Any queries you may have regarding interpretation of the rules and regulations or the film registration process will be dealt with by the festival team at info@documentamadrid.com.

Curators of the 18 edition

For the second year in a row, the artistic curatorship of the festival will be entrusted to two prestigious international programmers, under the direction of Cineteca Madrid: Cecilia Barrionuevo, artistic director of the Mar del Plata International Film Festival, and James Lattimer, programmer of the Berlinale Forum.

Cecilia Barrionuevo is the artistic director of the Mar del Plata International Film Festival, which she has programmed since 2010. She holds a degree in Social Communication from the University of Cordoba (UNC) and a Master’s Degree in Creative Documentary Film from the Autonomous University of Barcelona (UAB). In 2013 she won the Leo Dratfield Professional Development Fellowship which allowed her to participate in the Flaherty Film Seminar, New York, U.S.A. She is co-programmer of Neighboring Scenes: New Latin American Cinema at the Film Society of Lincoln Center in New York City, and she has collaborated as a programmer for different festivals and museums.
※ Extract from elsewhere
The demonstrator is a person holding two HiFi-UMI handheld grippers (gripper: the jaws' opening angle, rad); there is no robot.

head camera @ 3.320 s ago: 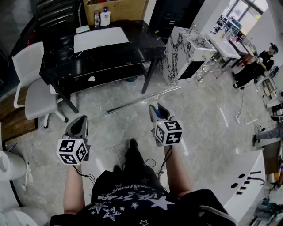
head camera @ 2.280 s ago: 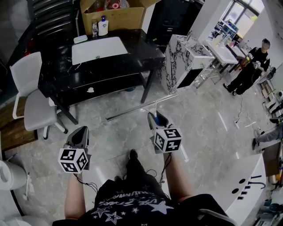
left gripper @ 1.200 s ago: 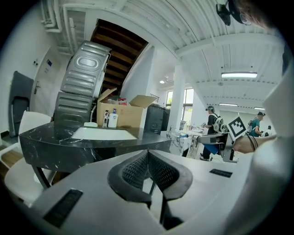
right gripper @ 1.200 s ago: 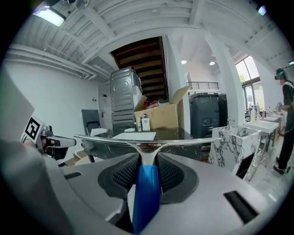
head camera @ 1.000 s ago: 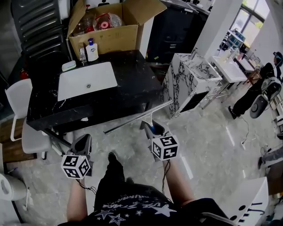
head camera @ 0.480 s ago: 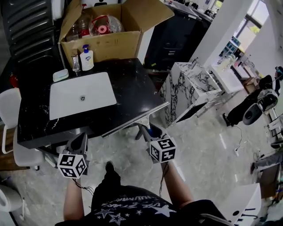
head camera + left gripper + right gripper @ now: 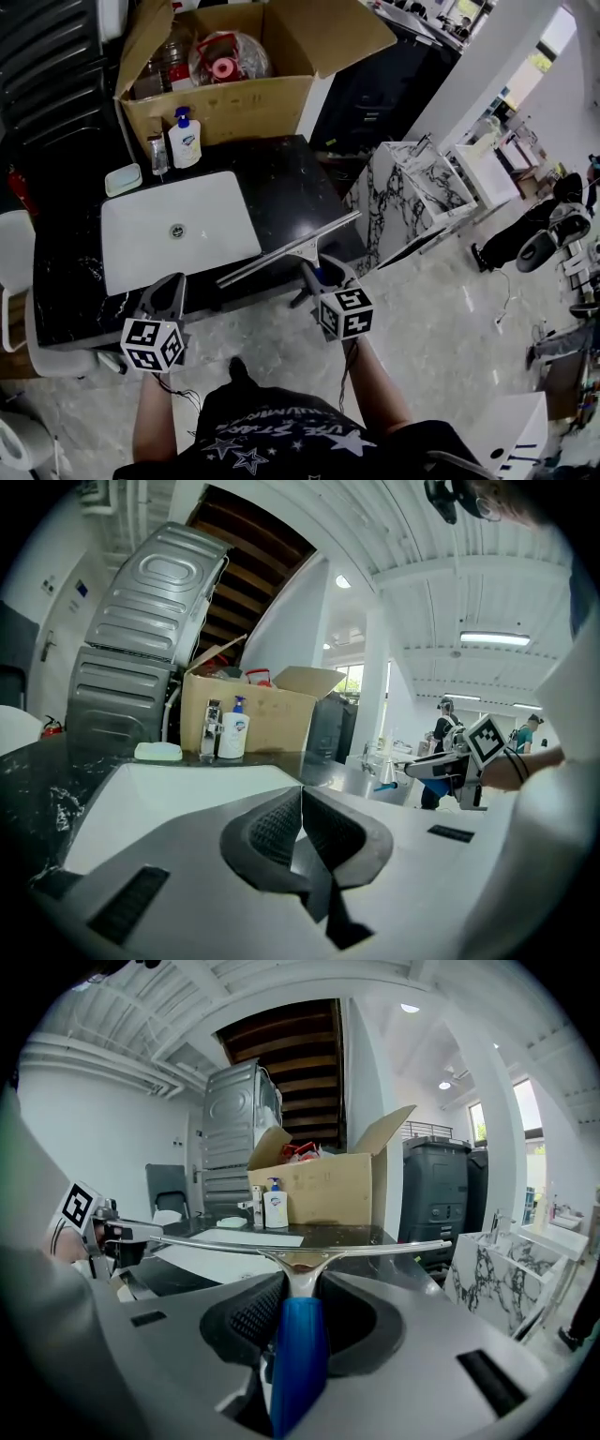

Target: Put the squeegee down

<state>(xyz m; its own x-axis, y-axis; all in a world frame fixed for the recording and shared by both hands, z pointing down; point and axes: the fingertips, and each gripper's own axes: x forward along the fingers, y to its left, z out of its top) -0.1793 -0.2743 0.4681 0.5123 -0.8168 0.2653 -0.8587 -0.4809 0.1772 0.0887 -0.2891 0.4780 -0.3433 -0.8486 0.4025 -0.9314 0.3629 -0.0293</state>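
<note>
The squeegee [image 7: 291,248] has a blue handle [image 7: 298,1354] and a long metal blade [image 7: 375,1248]. My right gripper [image 7: 317,273] is shut on the handle, its pads [image 7: 246,1314] pressing both sides. The blade lies level, crosswise, over the front edge of the black table [image 7: 295,192]. My left gripper [image 7: 169,287] hangs to the left at the table's front edge, jaws shut with nothing between them [image 7: 300,810]. A white sink basin [image 7: 178,230] is set in the tabletop just beyond it.
A soap bottle [image 7: 185,138], a small bottle [image 7: 157,153] and a soap dish [image 7: 123,178] stand behind the basin. An open cardboard box [image 7: 234,66] holds several items. A marble-patterned cabinet [image 7: 422,202] stands right of the table, a white chair [image 7: 11,248] at its left.
Both grippers have moved forward toward the black table, which now fills the view. The squeegee blade has come from over the floor to over the table's front edge.
</note>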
She is co-editor of the Las Naves Cine collection and has contributed articles and essays on film to various cultural publications, magazines and books. 
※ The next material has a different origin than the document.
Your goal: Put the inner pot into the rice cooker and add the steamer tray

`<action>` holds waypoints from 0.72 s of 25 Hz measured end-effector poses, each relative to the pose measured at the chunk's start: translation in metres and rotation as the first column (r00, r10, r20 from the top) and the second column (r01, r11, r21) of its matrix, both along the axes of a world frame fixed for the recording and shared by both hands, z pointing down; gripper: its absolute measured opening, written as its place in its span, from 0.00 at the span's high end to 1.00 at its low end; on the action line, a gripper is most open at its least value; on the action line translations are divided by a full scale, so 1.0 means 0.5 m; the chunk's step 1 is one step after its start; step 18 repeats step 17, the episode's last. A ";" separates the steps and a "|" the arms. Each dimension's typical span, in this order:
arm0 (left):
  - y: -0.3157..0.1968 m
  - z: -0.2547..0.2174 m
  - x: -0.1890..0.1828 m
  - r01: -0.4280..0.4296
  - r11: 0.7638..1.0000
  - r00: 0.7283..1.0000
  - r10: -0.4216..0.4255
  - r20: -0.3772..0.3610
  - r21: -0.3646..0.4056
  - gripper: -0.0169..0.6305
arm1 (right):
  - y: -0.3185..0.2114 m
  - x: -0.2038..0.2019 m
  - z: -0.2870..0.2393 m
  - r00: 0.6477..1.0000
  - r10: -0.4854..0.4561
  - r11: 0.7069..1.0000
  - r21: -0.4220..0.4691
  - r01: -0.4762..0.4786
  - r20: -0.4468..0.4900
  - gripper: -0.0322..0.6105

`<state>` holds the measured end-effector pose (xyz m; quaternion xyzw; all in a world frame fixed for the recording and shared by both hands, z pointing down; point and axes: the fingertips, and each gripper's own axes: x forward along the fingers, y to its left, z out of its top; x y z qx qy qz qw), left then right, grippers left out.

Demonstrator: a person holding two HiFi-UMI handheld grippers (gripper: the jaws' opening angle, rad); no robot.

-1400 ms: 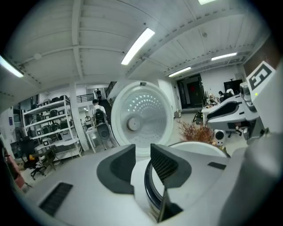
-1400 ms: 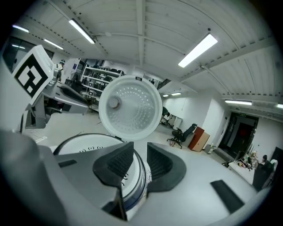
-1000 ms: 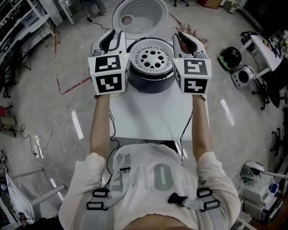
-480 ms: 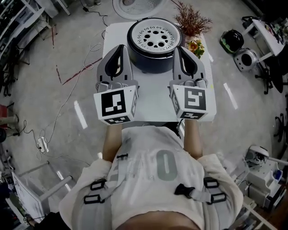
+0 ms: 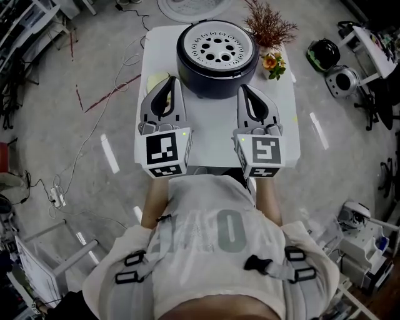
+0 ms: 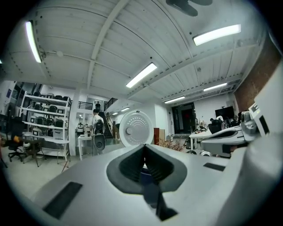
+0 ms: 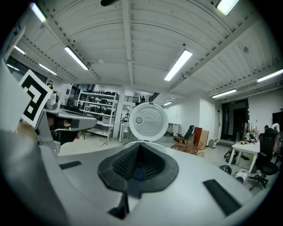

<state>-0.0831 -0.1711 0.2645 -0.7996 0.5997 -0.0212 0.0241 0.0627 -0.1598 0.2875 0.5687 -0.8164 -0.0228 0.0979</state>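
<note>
The dark rice cooker (image 5: 215, 69) stands at the far end of the white table (image 5: 212, 128), its round lid (image 5: 194, 6) swung open behind it. The white perforated steamer tray (image 5: 215, 45) sits in its top; the inner pot is hidden beneath. My left gripper (image 5: 172, 81) and right gripper (image 5: 244, 89) hover over the table's near half, just short of the cooker on either side. Both are shut and hold nothing. The left gripper view shows its pads (image 6: 143, 150) pressed together, with the lid (image 6: 135, 129) beyond. In the right gripper view the pads (image 7: 138, 149) also meet below the lid (image 7: 148, 122).
A dried plant (image 5: 269, 26) and small flowers (image 5: 273, 62) stand at the table's far right corner. A pale yellow object (image 5: 156, 80) lies by the left gripper. Two other cookers (image 5: 322, 78) sit on the floor at right. Cables run over the floor at left.
Both grippers drew back from the cooker's sides toward the person and sank lower. Their jaws closed with nothing between them. The tray stays on the cooker.
</note>
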 end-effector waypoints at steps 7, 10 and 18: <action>0.002 0.015 0.003 -0.006 1.000 1.000 0.006 0.000 -0.019 0.94 | 0.003 0.001 0.011 1.000 -0.010 1.000 -0.011 0.010 0.009 0.94; 0.004 0.021 0.003 -0.009 0.999 1.000 0.009 -0.005 -0.034 0.94 | 0.010 0.004 0.018 1.000 -0.005 1.000 -0.023 0.006 0.011 0.94; 0.009 0.030 0.019 -0.021 0.999 1.000 0.021 -0.007 -0.048 0.94 | 0.016 0.017 0.022 1.000 -0.007 1.000 -0.029 0.007 0.016 0.94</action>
Not only is James Lattimer a film programmer and critic, but he is also a filmmaker. He studied Film Theory and Spanish (Magister Artium) at the Freie Universtät, Berlin. He has been a member of the selection committee of the Berlinale Forum since 2011 and has curated film series for Arsenal-Institute for Film and Video Art and Volksbühne Berlin. He started working for Viennale in 2018 and was appointed their programming consultant in 2019. He co-directed the experimental documentary short film ‘All Still Orbit’ with Dane Komljen and he co-wrote Dane Komljen’s second film, ‘A Treatise on Limnology’ His articles on film have appeared in Cinema Scope, Sight and Sound, The Brooklyn Rail, Film Comment and Fireflies, among others. He recently edited ‘Textur #1: Angela Schanelec with Eva Sangiorgi’, the first in a new series of books on contemporary filmmakers published by Viennale.